If a line below contains the string "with", return that line.

*** Block opens ***

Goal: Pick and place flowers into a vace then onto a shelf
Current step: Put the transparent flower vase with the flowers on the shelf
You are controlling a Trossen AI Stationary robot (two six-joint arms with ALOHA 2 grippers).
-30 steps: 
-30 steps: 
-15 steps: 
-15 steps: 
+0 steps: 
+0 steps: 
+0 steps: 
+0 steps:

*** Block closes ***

§ **Solution to the exercise**:
Current step: Put the transparent flower vase with the flowers on the shelf
You are controlling a Trossen AI Stationary robot (two six-joint arms with ALOHA 2 grippers).

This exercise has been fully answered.